Dans son discours d’ouverture, le président malien Assimi Goïta, également président en exercice de la Confédération, a rappelé que l’AES est née en 2023 de « la nécessité d’une réponse commune face aux menaces sécuritaires, politiques et économiques », notamment pour éviter « que ne se reproduisent, dans notre espace, les scénarios tragiques vécus en Libye en 2011 ».

« Conscients du danger qu’une telle démarche faisait peser sur l’ensemble du Sahel, et convaincus que seule l’union permettrait de surmonter nos épreuves, nous avons décidé de constituer un front commun », a-t-il déclaré, saluant « l’engagement sans faille de nos vaillantes populations confédérales ».

Le chef d’État malien a dressé un bilan des acquis de la Confédération autour de ses trois piliers : défense et sécurité, diplomatie et développement, annonçant notamment la création d’une « Banque confédérale pour l’investissement et le développement, dotée d’un capital initial de 500 milliards de francs CFA », ainsi que le lancement de la télévision AES et de documents de voyage communs.

« Grâce à l’engagement et au professionnalisme de nos forces de défense et de sécurité, plusieurs milliers de terroristes ont été neutralisés, des centaines de sanctuaires détruits et d’importantes quantités d’équipements saisies », s’est-il félicité.

Traoré alerte sur « l’hiver noir » menaçant l’Afrique de l’Ouest

Dans un discours particulièrement offensif, le président burkinabè Ibrahim Traoré a alerté sur ce qu’il a qualifié d’« hiver noir » menaçant l’Afrique de l’Ouest. « Je le dis en toute responsabilité : quelque chose se prépare en Afrique de l’Ouest. Je l’ai appelé « l’hiver noir ». Cet hiver arrive. Il sera froid, sanglant et meurtrier », a-t-il prévenu.

« La guerre se déplace vers l’Afrique de l’Ouest. Les impérialistes font tout pour mettre la région à feu et à sang. Et pendant ce temps, certains dirigeants et certaines populations font semblant de ne rien voir, ou pire, deviennent complices de ce qui se prépare », a-t-il dénoncé.

Le capitaine Traoré a également critiqué les « chefs d’État lâches » qui « se cachent derrière des médias pour décourager, insulter et attiser la haine entre les populations », appelant à « avoir le courage de se dire la vérité, aussi crue soit-elle ».

« Une chose est certaine : l’AES vaincra et l’AES grandira. Restez sereins. Aucune manipulation ne pourra nous diviser ni nous pousser à la haine », a-t-il martelé.

Tiani dénonce les « forces étrangères de prédation »

S’exprimant à son tour, le président nigérien Abdourahamane Tiani a insisté sur le caractère « souverain et irréversible » de la création de l’AES, présentée comme « la réponse à plus d’une décennie d’insécurité, de massacres et d’échecs des mécanismes internationaux ».

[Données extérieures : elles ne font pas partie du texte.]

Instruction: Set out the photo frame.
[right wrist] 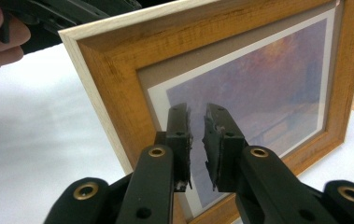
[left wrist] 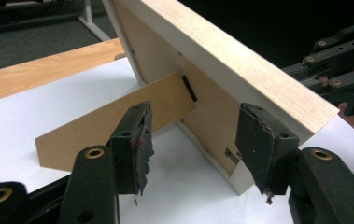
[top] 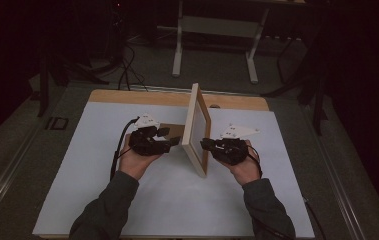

« Les décisions concernant les peuples de l’AES se prennent désormais à Bamako, Ouagadougou et Niamey, et nulle part ailleurs. Il n’existe pas de développement sans indépendance réelle », a-t-il affirmé, dénonçant les systèmes antérieurs d’avoir « favorisé la prédation des ressources, la dépendance économique et l’humiliation des peuples sahéliens ».

Le général Tiani a également accusé des « puissances impérialistes », citant explicitement la France, de mener des « tentatives de déstabilisation, la guerre de communication, les sanctions économiques et les manœuvres d’isolement », tout en assurant que ces actions ont « échoué face à la résilience des peuples sahéliens ».

Les trois dirigeants ont rendu hommage aux forces de défense et de sécurité engagées contre le terrorisme et ont réaffirmé leur volonté de faire de l’AES « un cadre durable de souveraineté, de sécurité collective et de développement au service exclusif des peuples du Sahel ».

Le président Goïta a également remercié ses homologues « pour leur solidarité agissante à l’égard des populations maliennes qui, depuis l’annonce de la tenue de cette deuxième session, subissent un terrorisme économique d’une ampleur sans précédent ».

Parmi les projets annoncés figurent une autoroute et une ligne ferroviaire reliant Bamako, Niamey et Ouagadougou, ainsi qu’une centrale d’achat des produits de première nécessité.

À l’issue du sommet, le président Goïta devrait céder la présidence de la Confédération à l’un de ses homologues pour un mandat d’un an.